- Other names: Trop house; melodic house;
- Stylistic origins: Deep house; Balearic beat; dancehall; electropop; tropical music; reggae fusion;
- Cultural origins: 2010s, Northwestern Europe
- Typical instruments: Synthesizers; piano; steel drums; flute; marimba;

= Tropical house =

Subgenre of house music

Tropical house, also known as trop house, is a subgenre of house music, and a derivation of tropical music, with elements of dancehall and Balearic house. Artists of the genre are often featured at various summer festivals such as Tomorrowland.
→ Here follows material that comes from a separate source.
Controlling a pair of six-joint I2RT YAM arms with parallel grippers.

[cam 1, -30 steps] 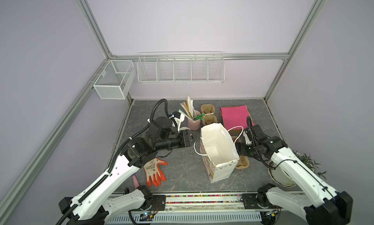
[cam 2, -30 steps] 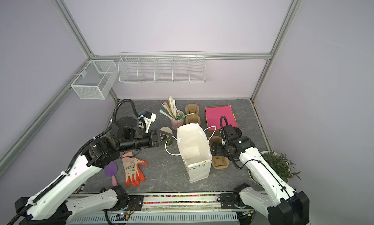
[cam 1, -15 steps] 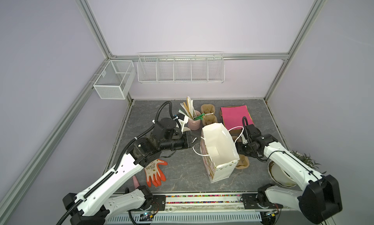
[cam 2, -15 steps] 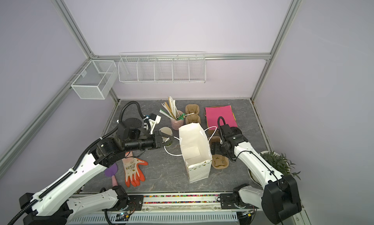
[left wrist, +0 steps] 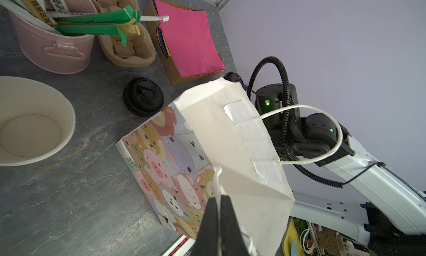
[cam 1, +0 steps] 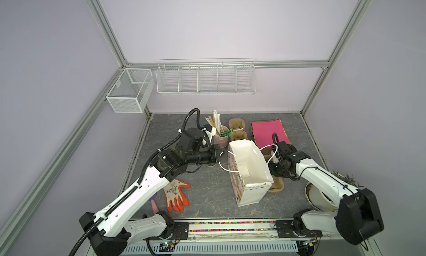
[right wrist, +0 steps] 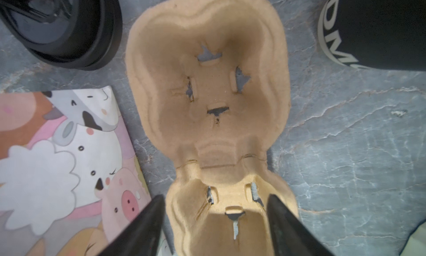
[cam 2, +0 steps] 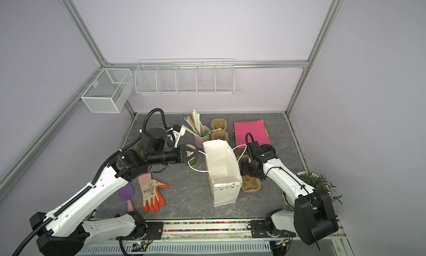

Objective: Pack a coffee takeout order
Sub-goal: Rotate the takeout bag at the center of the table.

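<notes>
Bag: the white paper bag [cam 1: 247, 161] with animal print stands upright near the middle of the surface [cam 1: 207, 197], its mouth open upward. It looks empty, so the packing seems to be only at the start.
Left claw: the left claw [left wrist: 217, 198] is pressed together on one cord handle [left wrist: 216, 181], at 9 o'clock of the bag. The probable reason is to steady the light bag and hold its mouth wide for loading.
Right claw: the right claw [right wrist: 215, 197] is spread, with one finger on each side of the end of the cup carrier [right wrist: 207, 93]. Whether the fingers already press it cannot be told.
Carrier place: it lies flat on the surface at 3 o'clock of the bag, just beside its base, probably so that the lift into the bag is short.
Pink sheet: the pink sheet [cam 1: 268, 131] lies on top of a pile at 1 o'clock, not yet touched.
Counts: one bag with two cord handles; two cup carriers, the second carrier [cam 1: 237, 130] at 12 o'clock; one pink sheet on top; one black lid [left wrist: 143, 97]; one open paper cup [left wrist: 30, 121]; one pink bucket [left wrist: 53, 45] of sticks at 11 o'clock; one glove [cam 1: 176, 195] at 8 o'clock.
</notes>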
The genre was popularized by artists including Kygo, Thomas Jack, Klangkarussell, Klingande, Robin Schulz, Bakermat, Matoma, Lost Frequencies, Felix Jaehn, Seeb and Gryffin. Tropical house hits include Kygo's "Firestone", Klingande's "Jubel", Felix Jaehn's remix of "Cheerleader", Robin Schulz's remixes of "Waves" and "Prayer in C", and Lost Frequencies's remix of "Are You With Me".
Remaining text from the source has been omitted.